La réconciliation nationale en sortirait renforcée et la paix plus durable.

Le génocide des Cambodgiens s’ajoute donc à celui des Polonais sur la longue liste des crimes du communisme échappant encore à la condamnation d’un tribunal international. Les crimes du nazisme ont été – avec juste raison – jugés à Nuremberg. Pourquoi le communisme – avec près de 100 millions de victimes au XXème siècle de par le monde échapperait-il à une telle procédure .

 

L’auteur : Yathay Pin                                                                             

Loung Ung « D’abord, ils ont tué mon père » – Pin Yathai « Tu vivras mon fils » :  Les titres de ces livres, récits autobiographiques, donnent la tonalité émotionnelle de leurs contenus.
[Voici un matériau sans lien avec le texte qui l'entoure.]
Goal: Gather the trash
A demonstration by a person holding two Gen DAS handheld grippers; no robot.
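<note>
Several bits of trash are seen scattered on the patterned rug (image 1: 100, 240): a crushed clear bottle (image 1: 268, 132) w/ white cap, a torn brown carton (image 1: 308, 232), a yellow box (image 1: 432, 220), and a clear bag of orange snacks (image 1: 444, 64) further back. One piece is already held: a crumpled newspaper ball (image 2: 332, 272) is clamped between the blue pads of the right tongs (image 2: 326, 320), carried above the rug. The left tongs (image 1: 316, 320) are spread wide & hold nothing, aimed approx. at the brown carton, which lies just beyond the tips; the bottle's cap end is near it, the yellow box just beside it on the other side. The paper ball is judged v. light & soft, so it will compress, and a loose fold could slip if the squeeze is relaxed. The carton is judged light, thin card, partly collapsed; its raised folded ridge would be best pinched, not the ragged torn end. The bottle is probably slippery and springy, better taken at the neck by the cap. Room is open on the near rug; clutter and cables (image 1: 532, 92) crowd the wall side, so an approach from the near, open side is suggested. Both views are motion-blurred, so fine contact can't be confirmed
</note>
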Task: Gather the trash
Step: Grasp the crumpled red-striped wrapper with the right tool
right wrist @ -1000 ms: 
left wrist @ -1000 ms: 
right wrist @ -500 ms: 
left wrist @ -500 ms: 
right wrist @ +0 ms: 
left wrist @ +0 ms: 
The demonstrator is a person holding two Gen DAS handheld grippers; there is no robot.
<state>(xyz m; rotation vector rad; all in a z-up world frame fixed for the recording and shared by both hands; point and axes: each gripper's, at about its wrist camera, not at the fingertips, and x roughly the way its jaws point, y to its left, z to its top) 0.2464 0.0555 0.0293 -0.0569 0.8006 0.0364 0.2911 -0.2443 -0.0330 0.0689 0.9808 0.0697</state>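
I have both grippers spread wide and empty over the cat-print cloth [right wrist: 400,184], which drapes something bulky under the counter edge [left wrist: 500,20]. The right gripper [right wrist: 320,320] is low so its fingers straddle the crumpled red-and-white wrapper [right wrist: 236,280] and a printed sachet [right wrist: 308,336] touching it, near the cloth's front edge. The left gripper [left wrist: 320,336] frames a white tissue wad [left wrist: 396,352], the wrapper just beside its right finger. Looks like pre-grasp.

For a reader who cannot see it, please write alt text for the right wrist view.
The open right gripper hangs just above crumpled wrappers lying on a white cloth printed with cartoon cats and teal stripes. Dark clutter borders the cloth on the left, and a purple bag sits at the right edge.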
Ces témoignages nous plongent dans l’enfer de la période « khmers rouges », de la prise du pouvoir le 17 avril 1975 concrétisée par l’entrée dans Phnom Penh, à la survie miraculeuse de Pin Yathay (P.Y.) et de Loung Ung (L.U.) qui arriveront à gagner les camps de réfugiés à la frontière thaïlandaise.

Au travers de ces livres, vous vivrez l’évacuation de Phnom Penh avec le regard de Loung Ung. âgée alors de 5 ans ou de Pin Yathay, ingénieur de 31 ans, l’exode, les transferts de villages vers les camps de travail, de villages d’enfants vers les camps militaires. Vous comprendrez la faim, la mort, la haine, l’impossible révolte, l’organisation Kmers rouges (Angkar … )

Au-delà du vécu particulier et du regard de leurs auteurs, ces témoignages se croisent et s’amplifient. Tous deux débutent par la prise du pouvoir et l’exode immédiat qui s’en suivie. L’évacuation des villes sous le prétexte mensonger de bombardements américains est l’acte fondateur du régime khmer rouge, c’est-à-dire la destruction de toute forme de civilisation, khmère comprise. Les populations urbaines formeront le peuple nouveau, les paysans seront eux le peuple ancien sur lequel s’appuiera le régime paranoïaque et sanguinaire de Pol Pot.